→ **What this task involves**: Only the lines with the string "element" are needed; return each of them from the entries below.

Data items
•••

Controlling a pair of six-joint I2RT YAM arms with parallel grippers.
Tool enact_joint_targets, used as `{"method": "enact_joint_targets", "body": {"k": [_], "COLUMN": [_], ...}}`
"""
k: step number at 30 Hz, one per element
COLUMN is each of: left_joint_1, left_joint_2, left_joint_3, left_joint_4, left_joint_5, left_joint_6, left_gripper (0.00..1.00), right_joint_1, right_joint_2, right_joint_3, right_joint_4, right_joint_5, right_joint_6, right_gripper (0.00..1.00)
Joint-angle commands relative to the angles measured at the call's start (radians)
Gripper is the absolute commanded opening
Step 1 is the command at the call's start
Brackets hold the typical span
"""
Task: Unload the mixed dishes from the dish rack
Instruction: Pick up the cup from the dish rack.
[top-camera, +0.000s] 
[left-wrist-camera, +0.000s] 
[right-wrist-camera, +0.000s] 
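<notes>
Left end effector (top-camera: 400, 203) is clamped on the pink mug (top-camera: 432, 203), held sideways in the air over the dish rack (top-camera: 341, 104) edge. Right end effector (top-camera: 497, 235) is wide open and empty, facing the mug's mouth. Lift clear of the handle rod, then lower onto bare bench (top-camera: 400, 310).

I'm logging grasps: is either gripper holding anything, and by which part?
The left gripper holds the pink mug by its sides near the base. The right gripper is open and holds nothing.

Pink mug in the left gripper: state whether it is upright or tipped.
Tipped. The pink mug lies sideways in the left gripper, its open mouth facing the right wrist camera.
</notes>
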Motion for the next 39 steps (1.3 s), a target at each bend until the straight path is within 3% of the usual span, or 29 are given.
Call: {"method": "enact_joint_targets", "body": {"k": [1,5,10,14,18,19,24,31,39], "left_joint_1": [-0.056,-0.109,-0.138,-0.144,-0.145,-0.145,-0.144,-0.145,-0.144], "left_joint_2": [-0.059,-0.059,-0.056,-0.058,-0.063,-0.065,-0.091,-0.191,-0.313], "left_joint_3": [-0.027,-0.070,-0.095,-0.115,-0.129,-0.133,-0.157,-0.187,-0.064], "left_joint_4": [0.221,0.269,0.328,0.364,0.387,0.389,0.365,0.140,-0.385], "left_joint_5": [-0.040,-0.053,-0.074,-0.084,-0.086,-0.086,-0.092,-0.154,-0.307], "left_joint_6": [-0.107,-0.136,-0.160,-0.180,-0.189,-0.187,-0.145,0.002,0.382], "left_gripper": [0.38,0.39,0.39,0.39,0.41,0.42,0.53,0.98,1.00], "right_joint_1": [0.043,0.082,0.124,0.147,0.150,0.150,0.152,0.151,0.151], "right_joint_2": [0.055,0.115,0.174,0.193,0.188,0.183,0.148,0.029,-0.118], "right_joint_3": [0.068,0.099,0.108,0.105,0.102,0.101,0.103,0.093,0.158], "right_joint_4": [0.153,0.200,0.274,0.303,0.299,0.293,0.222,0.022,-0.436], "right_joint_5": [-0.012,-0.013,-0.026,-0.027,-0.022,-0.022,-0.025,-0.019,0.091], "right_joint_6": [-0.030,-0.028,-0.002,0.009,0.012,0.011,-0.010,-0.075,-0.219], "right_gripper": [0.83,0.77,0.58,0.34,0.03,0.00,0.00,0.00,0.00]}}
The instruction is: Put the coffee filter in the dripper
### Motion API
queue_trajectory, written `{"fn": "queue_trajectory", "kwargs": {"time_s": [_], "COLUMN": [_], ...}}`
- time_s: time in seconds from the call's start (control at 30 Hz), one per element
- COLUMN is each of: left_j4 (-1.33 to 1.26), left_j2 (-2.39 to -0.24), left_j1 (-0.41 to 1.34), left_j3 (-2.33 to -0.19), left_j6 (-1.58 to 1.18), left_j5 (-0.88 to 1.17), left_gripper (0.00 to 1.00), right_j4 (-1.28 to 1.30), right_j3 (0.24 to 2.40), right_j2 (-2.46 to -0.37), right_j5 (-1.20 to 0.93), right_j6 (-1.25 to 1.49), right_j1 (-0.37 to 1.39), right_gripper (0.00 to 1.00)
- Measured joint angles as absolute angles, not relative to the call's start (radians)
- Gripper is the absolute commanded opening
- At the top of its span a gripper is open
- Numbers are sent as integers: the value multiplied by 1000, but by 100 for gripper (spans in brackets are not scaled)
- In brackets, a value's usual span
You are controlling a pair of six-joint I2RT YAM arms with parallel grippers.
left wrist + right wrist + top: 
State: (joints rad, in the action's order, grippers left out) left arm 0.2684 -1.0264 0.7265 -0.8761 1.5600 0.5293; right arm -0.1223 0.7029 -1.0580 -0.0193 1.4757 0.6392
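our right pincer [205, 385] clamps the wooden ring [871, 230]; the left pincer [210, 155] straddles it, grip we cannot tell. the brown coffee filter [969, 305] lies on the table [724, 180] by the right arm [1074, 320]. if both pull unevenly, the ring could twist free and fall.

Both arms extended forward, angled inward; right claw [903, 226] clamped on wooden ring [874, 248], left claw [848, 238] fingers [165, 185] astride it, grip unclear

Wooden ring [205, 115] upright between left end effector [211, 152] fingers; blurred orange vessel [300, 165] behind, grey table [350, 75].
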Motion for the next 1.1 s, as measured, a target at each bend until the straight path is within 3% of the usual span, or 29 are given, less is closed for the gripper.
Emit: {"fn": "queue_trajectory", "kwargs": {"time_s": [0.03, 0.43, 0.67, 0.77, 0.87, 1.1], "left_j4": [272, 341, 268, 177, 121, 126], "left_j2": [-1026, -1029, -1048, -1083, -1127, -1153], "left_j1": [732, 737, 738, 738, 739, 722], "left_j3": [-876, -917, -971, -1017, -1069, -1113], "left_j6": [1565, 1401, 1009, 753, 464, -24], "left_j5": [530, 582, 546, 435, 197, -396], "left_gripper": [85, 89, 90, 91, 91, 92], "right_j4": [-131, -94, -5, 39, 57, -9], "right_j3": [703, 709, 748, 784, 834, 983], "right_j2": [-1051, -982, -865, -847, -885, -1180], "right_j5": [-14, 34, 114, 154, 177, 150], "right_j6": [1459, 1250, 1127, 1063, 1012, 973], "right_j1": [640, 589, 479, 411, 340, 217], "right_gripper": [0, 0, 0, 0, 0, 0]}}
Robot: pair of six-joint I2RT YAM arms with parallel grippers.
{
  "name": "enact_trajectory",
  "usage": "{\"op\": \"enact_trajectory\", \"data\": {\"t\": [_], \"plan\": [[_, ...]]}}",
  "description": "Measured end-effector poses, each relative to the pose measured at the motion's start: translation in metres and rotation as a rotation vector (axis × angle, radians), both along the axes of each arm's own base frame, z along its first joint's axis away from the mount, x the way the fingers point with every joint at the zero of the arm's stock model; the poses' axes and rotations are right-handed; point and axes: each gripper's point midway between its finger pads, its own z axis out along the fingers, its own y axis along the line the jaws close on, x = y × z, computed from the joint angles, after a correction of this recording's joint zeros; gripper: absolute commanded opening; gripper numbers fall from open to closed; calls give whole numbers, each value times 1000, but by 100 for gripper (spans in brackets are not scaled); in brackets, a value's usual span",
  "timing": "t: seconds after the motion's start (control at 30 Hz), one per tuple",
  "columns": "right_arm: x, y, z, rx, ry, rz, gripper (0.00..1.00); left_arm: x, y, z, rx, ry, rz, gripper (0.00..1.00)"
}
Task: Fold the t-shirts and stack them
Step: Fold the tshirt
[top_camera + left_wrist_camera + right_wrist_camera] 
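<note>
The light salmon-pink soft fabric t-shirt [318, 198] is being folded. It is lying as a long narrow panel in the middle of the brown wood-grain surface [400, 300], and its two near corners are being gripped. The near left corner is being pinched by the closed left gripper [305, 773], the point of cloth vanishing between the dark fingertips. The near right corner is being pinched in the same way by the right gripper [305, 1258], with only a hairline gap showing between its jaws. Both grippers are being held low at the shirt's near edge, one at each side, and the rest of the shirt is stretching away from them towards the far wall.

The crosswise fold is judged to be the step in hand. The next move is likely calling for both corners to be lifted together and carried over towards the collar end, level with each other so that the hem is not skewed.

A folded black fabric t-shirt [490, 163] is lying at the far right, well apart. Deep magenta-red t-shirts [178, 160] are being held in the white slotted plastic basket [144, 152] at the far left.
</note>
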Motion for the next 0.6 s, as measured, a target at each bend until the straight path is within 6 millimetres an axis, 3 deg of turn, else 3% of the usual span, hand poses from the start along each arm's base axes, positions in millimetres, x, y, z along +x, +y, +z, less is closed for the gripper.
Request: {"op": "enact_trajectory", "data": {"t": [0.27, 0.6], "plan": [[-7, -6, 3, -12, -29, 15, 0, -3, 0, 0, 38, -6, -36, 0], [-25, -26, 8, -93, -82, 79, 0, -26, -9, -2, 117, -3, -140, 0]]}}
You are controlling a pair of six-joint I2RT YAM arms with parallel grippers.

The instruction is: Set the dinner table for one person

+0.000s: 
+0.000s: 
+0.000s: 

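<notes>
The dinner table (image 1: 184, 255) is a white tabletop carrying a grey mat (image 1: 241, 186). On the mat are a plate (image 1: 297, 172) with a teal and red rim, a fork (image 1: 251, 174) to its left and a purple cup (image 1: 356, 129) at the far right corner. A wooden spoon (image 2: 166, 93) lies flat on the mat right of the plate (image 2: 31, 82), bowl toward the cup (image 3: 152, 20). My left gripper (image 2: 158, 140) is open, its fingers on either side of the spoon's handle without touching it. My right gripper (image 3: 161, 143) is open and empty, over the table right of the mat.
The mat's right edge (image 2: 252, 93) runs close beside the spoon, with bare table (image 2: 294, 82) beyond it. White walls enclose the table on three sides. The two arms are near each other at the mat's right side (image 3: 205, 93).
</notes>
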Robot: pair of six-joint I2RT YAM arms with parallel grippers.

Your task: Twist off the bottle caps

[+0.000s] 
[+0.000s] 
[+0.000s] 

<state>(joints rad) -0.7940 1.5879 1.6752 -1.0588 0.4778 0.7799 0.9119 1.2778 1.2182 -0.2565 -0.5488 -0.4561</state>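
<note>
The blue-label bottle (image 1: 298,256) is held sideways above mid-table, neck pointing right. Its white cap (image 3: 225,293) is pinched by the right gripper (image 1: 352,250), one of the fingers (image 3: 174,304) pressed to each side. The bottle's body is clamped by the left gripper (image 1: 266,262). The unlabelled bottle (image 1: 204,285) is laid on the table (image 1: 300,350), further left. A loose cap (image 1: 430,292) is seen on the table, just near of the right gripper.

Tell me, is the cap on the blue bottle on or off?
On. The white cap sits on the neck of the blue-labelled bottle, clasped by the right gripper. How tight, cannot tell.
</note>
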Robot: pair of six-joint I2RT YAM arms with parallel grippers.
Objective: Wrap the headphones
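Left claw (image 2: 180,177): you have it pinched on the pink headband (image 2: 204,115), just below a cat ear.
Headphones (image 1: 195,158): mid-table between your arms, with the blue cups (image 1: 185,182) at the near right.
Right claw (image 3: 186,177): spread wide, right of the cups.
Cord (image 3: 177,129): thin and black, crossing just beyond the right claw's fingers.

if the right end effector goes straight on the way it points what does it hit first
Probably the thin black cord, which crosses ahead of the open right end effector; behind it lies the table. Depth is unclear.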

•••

→ **Response box**:
k: step number at 30 Hz, one per element
- time_s: time in seconds from the call's start (control at 30 Hz), one per element

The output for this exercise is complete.